Task details -> Without the images, output every record exactly as it appears.

Records from a data source:
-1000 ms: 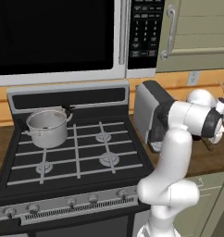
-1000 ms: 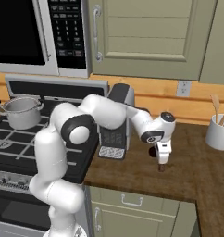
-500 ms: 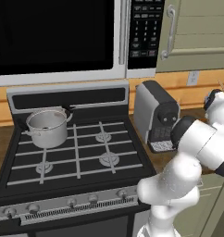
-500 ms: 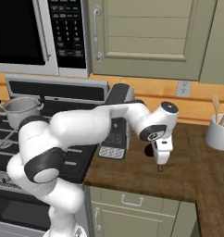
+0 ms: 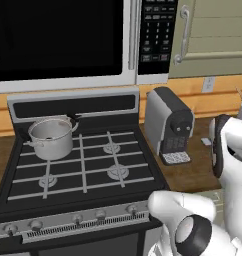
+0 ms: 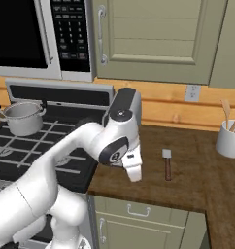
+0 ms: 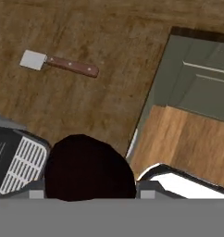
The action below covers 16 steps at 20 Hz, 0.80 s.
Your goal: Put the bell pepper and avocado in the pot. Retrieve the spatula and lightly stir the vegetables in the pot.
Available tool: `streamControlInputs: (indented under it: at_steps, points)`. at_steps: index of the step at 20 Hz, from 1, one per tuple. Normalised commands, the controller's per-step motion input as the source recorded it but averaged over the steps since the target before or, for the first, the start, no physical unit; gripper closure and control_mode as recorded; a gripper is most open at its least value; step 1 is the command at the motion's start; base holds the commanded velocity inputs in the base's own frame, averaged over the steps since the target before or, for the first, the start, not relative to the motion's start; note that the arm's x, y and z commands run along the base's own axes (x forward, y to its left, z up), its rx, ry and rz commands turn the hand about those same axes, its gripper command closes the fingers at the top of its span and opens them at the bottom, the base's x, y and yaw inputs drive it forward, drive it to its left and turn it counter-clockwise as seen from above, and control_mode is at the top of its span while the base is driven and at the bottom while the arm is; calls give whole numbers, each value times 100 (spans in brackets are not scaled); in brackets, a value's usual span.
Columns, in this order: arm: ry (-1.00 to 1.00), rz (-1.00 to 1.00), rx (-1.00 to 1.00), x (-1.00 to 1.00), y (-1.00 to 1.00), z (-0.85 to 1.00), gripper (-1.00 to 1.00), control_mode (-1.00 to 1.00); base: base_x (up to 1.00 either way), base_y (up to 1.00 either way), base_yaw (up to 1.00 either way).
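Wood counter (image 6: 197,170): spatula (image 6: 167,164) lies flat, well apart from gripper (image 6: 134,173); can't tell jaw state.

**No legible text**

Rows of keys and small pale marks on the microwave panel (image 5: 157,31), all too blurred to read; same on that panel from the right (image 6: 69,31). No brand or label made out on the coffee machine (image 5: 171,125), the stove (image 5: 73,107), the pot (image 5: 51,137), the spatula (image 7: 58,64) or the utensil cup (image 6: 229,138). Stove knobs (image 5: 77,218) bear no marks that can be told.
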Motion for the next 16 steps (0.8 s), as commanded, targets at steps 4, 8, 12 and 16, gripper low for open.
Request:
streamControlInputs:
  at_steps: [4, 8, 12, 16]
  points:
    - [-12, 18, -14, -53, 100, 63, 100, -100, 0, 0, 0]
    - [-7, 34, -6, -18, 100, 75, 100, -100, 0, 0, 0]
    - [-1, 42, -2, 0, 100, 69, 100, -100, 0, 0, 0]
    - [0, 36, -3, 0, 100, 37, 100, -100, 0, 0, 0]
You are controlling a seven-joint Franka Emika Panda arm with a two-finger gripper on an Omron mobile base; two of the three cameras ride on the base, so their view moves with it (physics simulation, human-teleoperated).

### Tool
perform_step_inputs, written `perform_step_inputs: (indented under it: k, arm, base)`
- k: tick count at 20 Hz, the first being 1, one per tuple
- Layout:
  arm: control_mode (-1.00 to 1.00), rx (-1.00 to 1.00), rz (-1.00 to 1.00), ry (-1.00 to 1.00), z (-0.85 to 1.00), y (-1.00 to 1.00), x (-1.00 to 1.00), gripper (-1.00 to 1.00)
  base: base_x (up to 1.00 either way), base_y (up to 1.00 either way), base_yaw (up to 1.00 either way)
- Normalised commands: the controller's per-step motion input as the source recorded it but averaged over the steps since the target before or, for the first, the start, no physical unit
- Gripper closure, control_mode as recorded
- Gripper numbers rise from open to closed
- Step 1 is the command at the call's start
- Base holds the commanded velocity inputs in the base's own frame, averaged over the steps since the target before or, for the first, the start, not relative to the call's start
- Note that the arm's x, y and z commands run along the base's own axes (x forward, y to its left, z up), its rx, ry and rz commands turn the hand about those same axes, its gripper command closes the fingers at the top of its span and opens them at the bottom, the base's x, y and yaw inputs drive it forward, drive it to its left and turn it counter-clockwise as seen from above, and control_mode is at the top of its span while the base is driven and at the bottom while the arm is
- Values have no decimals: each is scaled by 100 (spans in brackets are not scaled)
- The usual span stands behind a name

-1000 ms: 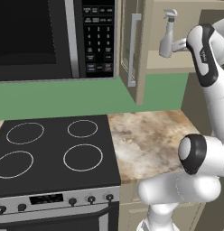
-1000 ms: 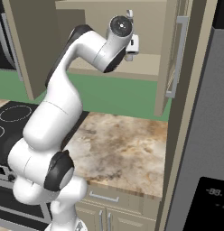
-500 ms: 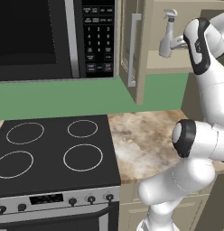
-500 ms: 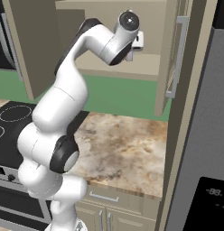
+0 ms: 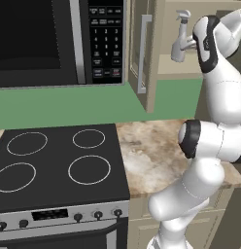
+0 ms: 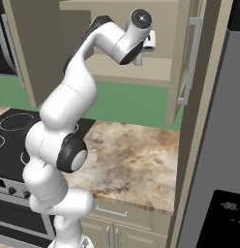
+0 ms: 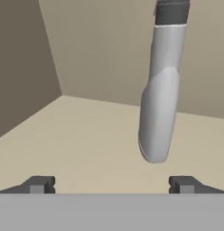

Output for this task ->
-1000 ms: 
-1000 ms: 
-500 ms: 
-500 ms: 
+0 ms: 
+0 ms: 
+0 ms: 
The action below covers 16 steps at 20 Hz, 0.80 s.
Your goal: Put the bell pepper and avocado in the pot. Retrieve the spatula and lightly stir the vegetables in the pot.
Available tool: `streamControlInputs: (indented under it: at_steps, points)`. at_steps: index of the step at 20 Hz, from 1, one per tuple. Normalised commands, the controller's per-step motion input as the source recorded it but averaged over the steps since the target before or, for the first, the start, no physical unit; gripper closure and control_mode as recorded; a gripper is most open at its least value; step 1 is the command at the motion's start; base holds the commanded velocity inputs in the base's own frame, averaged over the steps since the target before or, for the first, the start, not relative to the motion's start; note that the arm's x, y and z commands run along the base's own axes (x forward, y to its left, z up), its rx, ry and rz commands turn the hand about those same axes, its gripper command closes the fingers at the top of its span and opens them at the bottom, the base's x, y and yaw inputs drive it forward, drive it to its left and turn it counter-clockwise as seen from above, and control_mode is at the top of its span while the base is driven and at the bottom while the arm is; calls give whole numbers, each value times 100 (spans in brackets are not scaled); in brackets, a value's usual span.
Columns, in this order: arm: ry (-1.00 to 1.00), rz (-1.00 to 1.00), rx (-1.00 to 1.00), x (-1.00 to 1.00), y (-1.00 to 1.00), z (-0.85 to 1.00), gripper (-1.00 to 1.00), control_mode (-1.00 to 1.00); base: base_x (up to 1.00 either way), base_y (up to 1.00 either way), base_yaw (up to 1.00 either way).
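Wood counter (image 6: 197,170): spatula (image 6: 167,164) lies flat, well apart from gripper (image 6: 134,173); can't tell jaw state.

**No legible text**

Rows of keys and small pale marks on the microwave panel (image 5: 157,31), all too blurred to read; same on that panel from the right (image 6: 69,31). No brand or label made out on the coffee machine (image 5: 171,125), the stove (image 5: 73,107), the pot (image 5: 51,137), the spatula (image 7: 58,64) or the utensil cup (image 6: 229,138). Stove knobs (image 5: 77,218) bear no marks that can be told.
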Motion for the next 16 steps (0.8 s), as commanded, targets at steps 4, 8, 12 and 16, gripper low for open.
Request:
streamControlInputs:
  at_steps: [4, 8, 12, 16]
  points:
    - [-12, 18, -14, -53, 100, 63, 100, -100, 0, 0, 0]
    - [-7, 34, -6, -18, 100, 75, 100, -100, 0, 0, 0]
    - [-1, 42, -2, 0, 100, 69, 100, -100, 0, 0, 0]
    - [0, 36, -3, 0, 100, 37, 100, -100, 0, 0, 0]
You are controlling a seven-joint Franka Emika Panda arm with a two-finger gripper on an Omron mobile base; two of the three cameras ride on the base, so their view moves with it (physics simulation, human-teleoperated).

### Tool
perform_step_inputs, written `perform_step_inputs: (indented under it: k, arm, base)`
- k: tick count at 20 Hz, the first being 1, one per tuple
- Layout:
  arm: control_mode (-1.00 to 1.00), rx (-1.00 to 1.00), rz (-1.00 to 1.00), ry (-1.00 to 1.00), z (-0.85 to 1.00), y (-1.00 to 1.00), x (-1.00 to 1.00), gripper (-1.00 to 1.00)
  base: base_x (up to 1.00 either way), base_y (up to 1.00 either way), base_yaw (up to 1.00 either way)
- Normalised commands: the controller's per-step motion input as the source recorded it but averaged over the steps since the target before or, for the first, the start, no physical unit
- Gripper closure, control_mode as recorded
- Gripper numbers rise from open to closed
- Step 1 is the command at the call's start
- Base holds the commanded velocity inputs in the base's own frame, averaged over the steps since the target before or, for the first, the start, not relative to the call's start
- Note that the arm's x, y and z commands run along the base's own axes (x forward, y to its left, z up), its rx, ry and rz commands turn the hand about those same axes, its gripper command closes the fingers at the top of its span and opens them at the bottom, the base's x, y and yaw inputs drive it forward, drive it to its left and turn it counter-clockwise as seen from above, and control_mode is at the top of its span while the base is driven and at the bottom while the arm is
- Values have no decimals: each is scaled by 100 (spans in brackets are not scaled)
- The usual span stands behind a name

-1000 ms: 
-1000 ms: 
-500 ms: 
-500 ms: 
+0 ms: 
+0 ms: 
+0 ms: 

What the exercise required is now complete.